* _What the task asks_
Your task is to copy every line of the entries that contains "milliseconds".
[Given records — start]
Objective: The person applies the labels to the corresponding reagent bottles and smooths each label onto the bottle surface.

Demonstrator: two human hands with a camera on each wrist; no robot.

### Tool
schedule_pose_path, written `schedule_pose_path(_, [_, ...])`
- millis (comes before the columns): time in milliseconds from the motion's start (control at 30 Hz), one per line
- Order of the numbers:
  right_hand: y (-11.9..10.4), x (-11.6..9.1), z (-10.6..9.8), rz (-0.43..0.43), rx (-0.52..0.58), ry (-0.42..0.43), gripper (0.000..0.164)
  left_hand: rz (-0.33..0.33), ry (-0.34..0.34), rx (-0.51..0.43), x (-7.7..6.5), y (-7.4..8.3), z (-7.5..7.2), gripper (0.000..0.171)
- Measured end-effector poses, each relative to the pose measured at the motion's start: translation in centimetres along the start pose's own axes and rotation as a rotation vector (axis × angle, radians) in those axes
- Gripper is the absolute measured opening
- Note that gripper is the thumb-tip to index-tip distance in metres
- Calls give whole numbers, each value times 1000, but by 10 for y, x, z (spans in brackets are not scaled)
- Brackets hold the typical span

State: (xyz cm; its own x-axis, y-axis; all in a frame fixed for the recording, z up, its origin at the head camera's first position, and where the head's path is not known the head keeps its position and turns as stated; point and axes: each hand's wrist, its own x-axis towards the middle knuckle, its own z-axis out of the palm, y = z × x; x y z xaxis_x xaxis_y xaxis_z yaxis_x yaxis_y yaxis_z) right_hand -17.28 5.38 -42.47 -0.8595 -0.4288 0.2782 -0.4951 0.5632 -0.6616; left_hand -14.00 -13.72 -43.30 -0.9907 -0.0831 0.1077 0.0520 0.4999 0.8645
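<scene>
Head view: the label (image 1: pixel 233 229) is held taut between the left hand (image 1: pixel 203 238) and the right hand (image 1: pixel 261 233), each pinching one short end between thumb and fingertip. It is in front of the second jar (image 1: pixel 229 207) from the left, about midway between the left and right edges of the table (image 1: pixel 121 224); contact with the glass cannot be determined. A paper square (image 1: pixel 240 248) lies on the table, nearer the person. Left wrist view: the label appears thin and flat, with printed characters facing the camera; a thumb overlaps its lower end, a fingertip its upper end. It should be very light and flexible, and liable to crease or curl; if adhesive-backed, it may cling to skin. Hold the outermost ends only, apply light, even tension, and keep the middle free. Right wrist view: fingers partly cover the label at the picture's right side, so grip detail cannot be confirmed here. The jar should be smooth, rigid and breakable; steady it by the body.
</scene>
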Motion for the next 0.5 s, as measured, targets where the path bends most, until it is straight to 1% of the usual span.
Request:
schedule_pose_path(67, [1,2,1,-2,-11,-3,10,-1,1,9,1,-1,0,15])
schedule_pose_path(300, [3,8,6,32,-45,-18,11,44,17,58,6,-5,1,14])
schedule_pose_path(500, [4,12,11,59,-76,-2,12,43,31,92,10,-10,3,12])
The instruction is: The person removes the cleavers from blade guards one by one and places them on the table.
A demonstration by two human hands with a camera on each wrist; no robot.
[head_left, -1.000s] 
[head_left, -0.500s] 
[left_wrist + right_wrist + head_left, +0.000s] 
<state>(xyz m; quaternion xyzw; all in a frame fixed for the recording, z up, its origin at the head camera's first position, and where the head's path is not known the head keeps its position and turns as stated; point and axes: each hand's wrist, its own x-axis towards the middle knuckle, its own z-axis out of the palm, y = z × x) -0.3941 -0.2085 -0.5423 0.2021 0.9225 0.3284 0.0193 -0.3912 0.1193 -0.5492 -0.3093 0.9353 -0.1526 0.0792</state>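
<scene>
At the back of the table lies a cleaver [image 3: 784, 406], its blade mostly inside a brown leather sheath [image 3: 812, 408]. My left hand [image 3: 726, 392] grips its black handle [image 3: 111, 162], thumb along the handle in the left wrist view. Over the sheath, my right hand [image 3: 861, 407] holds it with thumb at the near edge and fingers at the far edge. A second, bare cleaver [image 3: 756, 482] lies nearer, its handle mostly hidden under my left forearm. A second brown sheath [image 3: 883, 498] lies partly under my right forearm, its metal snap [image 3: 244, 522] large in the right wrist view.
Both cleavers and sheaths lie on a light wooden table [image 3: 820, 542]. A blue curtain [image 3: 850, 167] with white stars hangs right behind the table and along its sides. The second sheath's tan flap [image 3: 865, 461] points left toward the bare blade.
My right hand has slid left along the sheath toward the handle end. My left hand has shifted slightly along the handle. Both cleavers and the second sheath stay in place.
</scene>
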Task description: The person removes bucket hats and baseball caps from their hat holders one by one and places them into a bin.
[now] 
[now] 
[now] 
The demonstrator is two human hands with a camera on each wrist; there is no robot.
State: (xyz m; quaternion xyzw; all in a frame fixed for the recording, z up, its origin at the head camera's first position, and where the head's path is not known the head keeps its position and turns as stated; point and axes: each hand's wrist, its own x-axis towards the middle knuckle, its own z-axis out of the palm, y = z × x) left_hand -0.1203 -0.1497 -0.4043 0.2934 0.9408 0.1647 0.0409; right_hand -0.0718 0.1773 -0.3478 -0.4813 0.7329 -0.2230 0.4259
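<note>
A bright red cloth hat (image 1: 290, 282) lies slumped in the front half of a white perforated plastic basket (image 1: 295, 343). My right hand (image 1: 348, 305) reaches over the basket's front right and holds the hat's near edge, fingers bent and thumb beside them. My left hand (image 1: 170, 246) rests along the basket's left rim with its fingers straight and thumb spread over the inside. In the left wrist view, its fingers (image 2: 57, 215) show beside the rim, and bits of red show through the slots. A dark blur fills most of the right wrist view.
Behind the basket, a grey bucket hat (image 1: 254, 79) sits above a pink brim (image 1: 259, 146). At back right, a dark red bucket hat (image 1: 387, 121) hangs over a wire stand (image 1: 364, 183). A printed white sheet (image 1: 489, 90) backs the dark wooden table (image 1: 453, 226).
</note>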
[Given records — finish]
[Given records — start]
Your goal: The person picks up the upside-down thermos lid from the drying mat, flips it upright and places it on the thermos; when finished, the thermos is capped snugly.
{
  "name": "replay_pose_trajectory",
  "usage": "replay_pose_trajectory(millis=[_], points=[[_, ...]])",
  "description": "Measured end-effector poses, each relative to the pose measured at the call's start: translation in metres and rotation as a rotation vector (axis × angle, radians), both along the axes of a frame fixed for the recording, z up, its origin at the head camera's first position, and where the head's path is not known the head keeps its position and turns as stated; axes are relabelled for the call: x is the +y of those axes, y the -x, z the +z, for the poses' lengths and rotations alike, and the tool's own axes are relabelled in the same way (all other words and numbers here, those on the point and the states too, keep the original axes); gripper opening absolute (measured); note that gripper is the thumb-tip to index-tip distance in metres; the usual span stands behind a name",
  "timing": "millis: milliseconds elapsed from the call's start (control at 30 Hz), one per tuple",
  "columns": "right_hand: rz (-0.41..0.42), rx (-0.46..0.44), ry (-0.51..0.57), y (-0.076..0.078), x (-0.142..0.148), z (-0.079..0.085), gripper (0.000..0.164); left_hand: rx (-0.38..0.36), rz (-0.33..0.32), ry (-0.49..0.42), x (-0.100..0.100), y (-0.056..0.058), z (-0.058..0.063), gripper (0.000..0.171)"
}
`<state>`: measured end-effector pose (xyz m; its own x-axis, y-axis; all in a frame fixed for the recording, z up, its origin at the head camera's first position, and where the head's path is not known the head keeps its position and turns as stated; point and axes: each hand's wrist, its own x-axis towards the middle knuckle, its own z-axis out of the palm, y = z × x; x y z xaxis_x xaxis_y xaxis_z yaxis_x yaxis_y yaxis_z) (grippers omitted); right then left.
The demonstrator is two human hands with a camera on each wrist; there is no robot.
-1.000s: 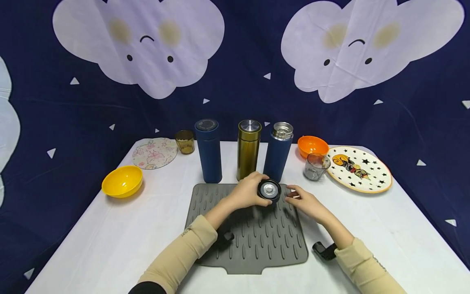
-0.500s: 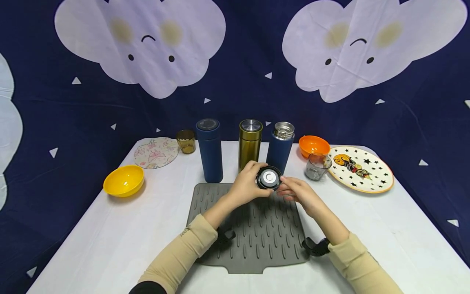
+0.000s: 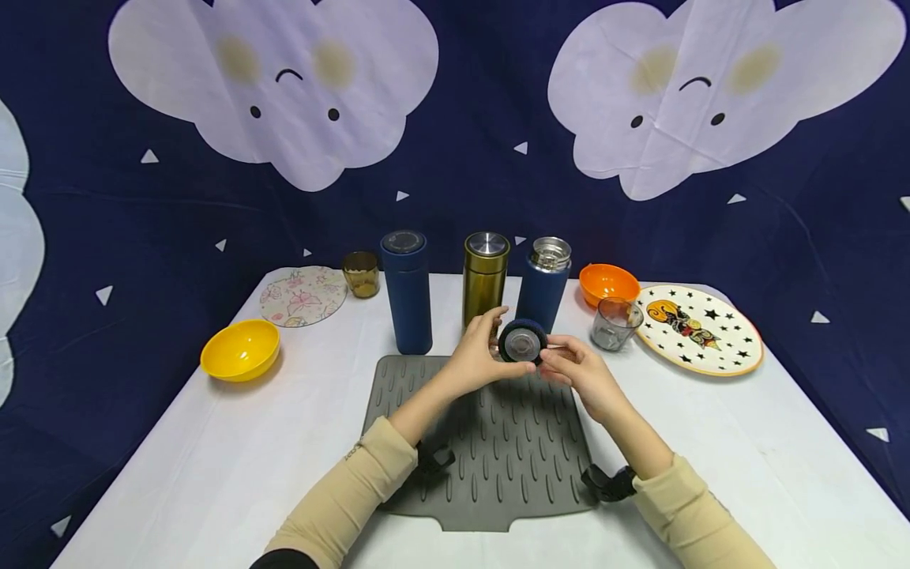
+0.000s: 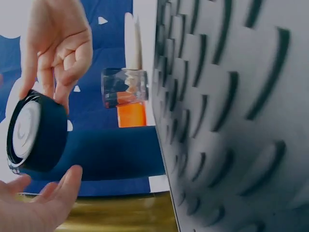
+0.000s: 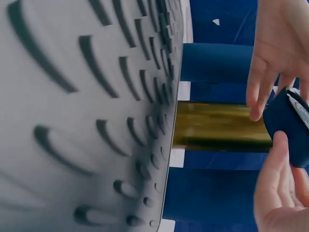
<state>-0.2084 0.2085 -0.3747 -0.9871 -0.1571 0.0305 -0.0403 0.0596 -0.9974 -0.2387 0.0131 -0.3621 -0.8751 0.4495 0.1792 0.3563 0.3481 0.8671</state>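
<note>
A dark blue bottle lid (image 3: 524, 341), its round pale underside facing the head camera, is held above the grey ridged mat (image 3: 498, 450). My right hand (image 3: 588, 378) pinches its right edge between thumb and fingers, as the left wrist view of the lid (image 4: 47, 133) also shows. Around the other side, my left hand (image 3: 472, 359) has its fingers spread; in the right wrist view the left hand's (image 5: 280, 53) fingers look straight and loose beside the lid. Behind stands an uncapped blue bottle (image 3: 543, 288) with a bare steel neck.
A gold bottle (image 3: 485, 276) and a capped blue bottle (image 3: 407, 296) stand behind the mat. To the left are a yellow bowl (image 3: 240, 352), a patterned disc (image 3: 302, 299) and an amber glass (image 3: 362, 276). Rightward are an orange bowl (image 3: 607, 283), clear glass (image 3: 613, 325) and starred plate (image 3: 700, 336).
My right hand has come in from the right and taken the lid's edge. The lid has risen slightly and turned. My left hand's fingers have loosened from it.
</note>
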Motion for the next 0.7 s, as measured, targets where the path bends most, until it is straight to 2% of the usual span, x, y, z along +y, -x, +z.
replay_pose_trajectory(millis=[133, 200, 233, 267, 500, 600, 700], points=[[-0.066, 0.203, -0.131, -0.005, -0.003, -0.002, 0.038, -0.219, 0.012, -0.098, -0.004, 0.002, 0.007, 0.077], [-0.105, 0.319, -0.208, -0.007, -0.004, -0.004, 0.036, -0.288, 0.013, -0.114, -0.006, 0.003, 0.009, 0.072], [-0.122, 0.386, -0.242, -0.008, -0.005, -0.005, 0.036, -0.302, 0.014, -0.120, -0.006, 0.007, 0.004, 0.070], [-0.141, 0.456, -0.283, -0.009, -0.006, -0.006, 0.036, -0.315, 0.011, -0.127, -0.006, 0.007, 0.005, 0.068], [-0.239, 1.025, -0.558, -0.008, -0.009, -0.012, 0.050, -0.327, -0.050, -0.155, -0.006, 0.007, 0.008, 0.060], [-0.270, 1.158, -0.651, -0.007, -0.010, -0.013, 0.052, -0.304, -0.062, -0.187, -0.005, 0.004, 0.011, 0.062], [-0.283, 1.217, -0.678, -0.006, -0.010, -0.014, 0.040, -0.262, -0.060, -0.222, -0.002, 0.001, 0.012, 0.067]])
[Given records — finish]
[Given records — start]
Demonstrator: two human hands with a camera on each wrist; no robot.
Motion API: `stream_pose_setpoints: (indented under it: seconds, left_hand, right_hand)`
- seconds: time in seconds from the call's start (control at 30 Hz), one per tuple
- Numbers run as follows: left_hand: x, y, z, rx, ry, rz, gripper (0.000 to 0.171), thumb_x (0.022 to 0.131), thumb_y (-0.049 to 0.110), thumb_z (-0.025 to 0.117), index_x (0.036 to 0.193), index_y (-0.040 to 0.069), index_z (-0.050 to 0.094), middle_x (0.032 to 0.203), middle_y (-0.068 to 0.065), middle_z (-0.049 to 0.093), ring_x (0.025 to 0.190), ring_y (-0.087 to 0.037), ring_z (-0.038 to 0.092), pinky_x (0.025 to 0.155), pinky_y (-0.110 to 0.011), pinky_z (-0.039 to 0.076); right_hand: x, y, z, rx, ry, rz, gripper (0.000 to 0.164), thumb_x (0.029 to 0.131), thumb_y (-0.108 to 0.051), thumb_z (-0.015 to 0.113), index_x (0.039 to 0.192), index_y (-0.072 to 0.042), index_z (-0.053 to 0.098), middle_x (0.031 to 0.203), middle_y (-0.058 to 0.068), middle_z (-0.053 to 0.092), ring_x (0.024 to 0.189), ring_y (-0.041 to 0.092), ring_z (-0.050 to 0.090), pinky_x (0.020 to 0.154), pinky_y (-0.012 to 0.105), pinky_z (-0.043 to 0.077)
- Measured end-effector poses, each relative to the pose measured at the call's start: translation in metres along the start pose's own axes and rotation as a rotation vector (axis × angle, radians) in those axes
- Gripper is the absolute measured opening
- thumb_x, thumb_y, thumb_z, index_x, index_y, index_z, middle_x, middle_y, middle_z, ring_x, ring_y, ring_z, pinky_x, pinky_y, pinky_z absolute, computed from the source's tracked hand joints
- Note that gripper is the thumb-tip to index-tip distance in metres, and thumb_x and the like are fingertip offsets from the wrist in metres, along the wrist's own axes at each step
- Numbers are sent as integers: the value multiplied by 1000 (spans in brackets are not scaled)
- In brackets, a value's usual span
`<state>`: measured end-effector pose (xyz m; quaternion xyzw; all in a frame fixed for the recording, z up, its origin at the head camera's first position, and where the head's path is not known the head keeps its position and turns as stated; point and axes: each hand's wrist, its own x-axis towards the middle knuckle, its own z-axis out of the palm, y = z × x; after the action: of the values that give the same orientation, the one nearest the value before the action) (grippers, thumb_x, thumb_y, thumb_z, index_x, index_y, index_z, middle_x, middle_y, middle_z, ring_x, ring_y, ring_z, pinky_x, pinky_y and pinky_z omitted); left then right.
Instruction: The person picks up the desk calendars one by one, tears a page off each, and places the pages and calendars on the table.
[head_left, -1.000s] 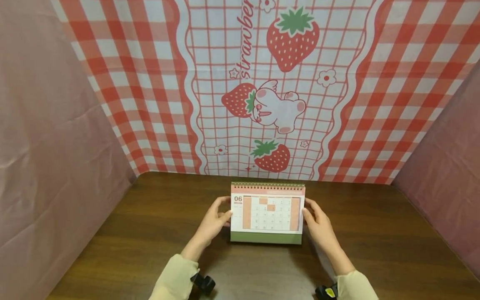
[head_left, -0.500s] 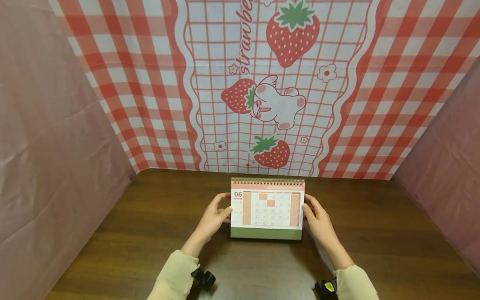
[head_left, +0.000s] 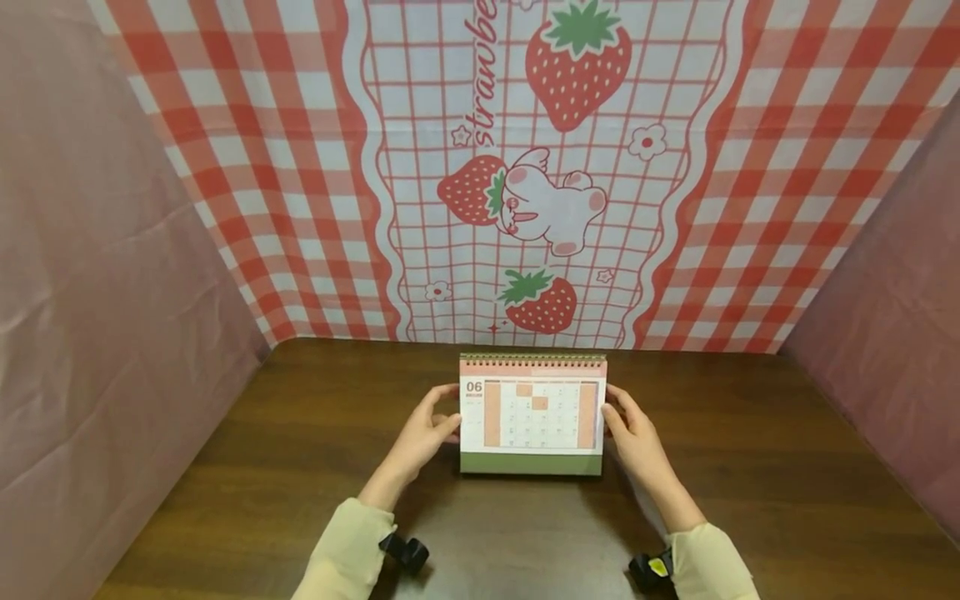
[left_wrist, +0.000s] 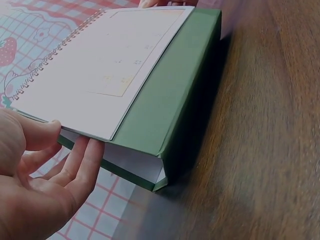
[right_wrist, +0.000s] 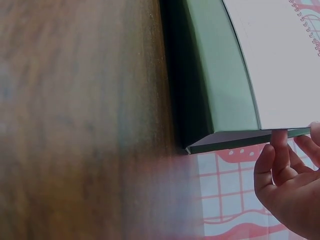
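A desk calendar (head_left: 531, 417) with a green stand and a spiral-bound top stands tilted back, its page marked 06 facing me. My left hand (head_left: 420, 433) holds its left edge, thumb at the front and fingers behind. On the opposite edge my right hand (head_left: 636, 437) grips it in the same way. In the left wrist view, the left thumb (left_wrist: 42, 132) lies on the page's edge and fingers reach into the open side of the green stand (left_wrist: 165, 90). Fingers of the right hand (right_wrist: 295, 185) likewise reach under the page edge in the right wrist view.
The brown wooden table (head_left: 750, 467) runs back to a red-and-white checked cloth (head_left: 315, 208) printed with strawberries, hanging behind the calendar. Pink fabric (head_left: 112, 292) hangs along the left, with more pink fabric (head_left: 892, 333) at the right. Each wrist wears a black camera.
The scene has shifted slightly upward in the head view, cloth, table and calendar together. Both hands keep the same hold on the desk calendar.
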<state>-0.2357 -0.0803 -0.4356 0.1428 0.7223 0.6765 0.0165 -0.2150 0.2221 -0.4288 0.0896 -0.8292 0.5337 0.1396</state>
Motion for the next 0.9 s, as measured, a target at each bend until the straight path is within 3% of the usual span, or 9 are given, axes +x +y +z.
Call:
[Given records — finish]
* _Result for this exercise_
- millis (comes before the columns): time in milliseconds from the motion's start (control at 30 Hz), one per line
  "timing": "millis: milliseconds elapsed from the call's start (control at 30 Hz), one per tuple",

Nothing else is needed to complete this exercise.